> [Requirement] Every line of the material below that contains the string "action" must appear in the answer.
BEGIN
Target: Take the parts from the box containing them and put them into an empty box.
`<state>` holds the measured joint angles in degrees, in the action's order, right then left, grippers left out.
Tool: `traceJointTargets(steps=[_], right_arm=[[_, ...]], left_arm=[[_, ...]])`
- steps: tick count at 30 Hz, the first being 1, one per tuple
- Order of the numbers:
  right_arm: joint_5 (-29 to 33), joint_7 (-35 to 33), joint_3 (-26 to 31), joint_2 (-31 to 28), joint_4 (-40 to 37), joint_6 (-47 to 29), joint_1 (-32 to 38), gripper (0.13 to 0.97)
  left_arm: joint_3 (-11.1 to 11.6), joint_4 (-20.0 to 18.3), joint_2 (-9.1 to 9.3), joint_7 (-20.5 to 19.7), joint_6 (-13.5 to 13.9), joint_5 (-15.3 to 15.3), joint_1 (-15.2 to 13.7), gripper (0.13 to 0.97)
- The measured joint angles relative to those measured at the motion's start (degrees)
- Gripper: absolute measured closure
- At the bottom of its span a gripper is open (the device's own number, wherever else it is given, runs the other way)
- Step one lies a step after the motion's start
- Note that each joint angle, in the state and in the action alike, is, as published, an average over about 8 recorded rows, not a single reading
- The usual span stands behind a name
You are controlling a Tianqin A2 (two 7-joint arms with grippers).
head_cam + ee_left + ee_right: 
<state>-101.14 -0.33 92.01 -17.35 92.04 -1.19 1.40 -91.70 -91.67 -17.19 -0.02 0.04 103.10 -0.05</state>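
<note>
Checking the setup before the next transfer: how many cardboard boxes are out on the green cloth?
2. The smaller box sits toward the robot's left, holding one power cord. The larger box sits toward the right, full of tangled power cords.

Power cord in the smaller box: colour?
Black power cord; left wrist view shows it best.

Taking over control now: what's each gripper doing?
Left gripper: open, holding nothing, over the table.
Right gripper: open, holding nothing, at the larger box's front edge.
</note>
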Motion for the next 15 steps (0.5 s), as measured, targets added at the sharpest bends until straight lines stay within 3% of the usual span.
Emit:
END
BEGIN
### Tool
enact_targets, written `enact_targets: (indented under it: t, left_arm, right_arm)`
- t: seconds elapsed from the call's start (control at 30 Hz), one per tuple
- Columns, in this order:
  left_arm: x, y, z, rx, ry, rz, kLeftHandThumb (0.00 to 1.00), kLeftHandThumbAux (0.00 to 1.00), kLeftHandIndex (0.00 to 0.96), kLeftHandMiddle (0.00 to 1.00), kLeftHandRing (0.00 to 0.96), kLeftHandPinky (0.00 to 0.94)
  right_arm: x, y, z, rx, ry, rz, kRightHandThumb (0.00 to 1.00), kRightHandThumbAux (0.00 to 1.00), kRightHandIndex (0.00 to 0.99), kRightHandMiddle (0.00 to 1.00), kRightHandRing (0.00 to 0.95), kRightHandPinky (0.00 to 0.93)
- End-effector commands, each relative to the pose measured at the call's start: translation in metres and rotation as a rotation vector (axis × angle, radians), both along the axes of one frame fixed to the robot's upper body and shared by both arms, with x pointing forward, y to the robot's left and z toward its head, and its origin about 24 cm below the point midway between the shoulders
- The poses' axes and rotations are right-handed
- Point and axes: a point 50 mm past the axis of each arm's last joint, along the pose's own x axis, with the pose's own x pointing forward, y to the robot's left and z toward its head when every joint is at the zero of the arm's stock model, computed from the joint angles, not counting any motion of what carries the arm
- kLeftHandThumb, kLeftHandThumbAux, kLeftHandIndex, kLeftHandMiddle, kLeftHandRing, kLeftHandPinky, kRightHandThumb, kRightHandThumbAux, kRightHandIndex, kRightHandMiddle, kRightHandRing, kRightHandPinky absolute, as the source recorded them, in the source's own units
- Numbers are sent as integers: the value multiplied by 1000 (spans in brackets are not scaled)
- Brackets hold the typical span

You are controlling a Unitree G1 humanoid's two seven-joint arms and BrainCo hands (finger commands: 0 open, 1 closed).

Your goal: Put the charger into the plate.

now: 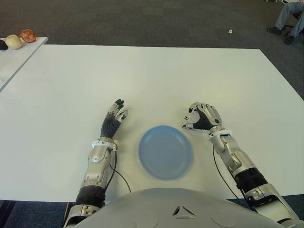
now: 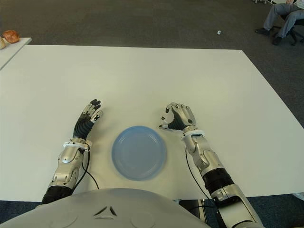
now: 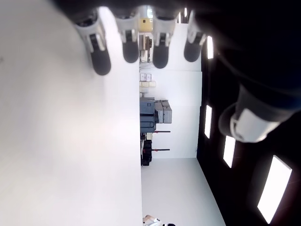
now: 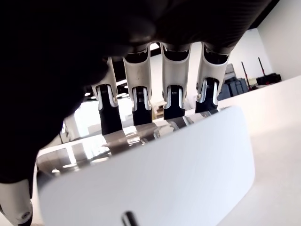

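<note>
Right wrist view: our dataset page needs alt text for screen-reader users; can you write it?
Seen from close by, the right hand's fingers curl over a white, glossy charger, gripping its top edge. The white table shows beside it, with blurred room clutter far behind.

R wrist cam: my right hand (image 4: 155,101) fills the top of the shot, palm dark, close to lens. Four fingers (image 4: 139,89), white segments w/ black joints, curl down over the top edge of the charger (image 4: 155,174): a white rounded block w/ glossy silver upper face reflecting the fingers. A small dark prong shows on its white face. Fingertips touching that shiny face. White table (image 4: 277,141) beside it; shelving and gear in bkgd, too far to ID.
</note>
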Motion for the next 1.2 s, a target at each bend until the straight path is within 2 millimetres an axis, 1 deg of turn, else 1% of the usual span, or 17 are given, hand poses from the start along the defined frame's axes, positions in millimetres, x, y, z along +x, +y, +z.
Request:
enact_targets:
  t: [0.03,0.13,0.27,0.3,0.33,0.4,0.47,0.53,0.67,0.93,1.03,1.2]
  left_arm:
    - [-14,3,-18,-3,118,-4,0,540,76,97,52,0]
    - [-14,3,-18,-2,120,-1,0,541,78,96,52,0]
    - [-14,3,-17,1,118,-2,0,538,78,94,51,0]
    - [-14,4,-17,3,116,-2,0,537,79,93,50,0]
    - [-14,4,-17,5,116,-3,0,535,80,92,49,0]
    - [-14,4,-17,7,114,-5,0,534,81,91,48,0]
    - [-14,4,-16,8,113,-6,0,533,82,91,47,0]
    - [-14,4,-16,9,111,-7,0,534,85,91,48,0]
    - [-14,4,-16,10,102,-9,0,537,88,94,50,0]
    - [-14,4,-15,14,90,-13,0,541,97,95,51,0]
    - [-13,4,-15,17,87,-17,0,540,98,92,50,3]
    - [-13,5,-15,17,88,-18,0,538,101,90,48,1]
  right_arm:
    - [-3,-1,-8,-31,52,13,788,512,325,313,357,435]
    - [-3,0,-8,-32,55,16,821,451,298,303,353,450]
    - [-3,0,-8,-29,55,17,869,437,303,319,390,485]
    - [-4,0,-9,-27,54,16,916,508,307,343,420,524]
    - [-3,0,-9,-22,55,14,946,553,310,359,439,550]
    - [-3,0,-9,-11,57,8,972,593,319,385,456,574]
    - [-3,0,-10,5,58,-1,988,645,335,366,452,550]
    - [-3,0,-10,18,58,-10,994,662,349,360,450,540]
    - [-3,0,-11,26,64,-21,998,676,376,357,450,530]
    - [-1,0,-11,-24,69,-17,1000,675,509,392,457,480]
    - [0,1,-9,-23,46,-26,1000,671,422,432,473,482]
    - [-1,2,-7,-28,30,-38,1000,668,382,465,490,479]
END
> [Final answer]
`<state>` holds the measured joint angles in degrees, in the action's order, right then left, grippers left out.
- Note that each joint angle, in the state and in the action alike, is, as published, an average over about 8 recorded rows, not a single reading

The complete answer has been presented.